*** Opening of Extracted records ***
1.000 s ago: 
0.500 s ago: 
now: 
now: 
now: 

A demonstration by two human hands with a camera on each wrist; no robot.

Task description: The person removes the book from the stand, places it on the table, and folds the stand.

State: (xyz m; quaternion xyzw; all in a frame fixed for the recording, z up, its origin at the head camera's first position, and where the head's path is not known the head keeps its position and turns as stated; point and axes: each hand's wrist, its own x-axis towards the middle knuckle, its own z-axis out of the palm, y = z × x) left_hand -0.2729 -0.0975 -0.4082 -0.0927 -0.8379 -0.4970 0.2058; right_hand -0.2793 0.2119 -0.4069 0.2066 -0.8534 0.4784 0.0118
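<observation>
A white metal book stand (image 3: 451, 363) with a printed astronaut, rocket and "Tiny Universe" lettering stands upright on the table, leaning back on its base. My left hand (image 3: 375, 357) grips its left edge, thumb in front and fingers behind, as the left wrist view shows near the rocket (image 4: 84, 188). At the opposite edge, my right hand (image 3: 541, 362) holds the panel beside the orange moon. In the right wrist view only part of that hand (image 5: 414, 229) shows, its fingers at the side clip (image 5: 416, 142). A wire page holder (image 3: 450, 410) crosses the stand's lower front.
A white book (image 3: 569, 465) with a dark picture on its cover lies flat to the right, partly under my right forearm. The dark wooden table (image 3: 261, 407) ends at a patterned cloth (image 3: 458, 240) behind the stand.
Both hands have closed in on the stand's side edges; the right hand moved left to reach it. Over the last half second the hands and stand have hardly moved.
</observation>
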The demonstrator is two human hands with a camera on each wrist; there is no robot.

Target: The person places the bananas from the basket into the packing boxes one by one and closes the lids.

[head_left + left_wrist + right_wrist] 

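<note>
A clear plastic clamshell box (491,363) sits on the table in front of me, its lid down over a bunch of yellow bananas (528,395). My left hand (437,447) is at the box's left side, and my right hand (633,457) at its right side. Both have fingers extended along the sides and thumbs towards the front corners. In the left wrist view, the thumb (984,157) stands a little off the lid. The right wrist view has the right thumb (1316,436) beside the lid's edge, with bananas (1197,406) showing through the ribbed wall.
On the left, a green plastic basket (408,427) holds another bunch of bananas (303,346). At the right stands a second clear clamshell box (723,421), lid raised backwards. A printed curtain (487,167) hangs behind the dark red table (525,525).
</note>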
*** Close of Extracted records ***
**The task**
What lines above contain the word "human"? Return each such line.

**Result below**
A demonstration by two human hands with a camera on each wrist; no robot.
The demonstrator is two human hands with a camera on each wrist; there is no robot.

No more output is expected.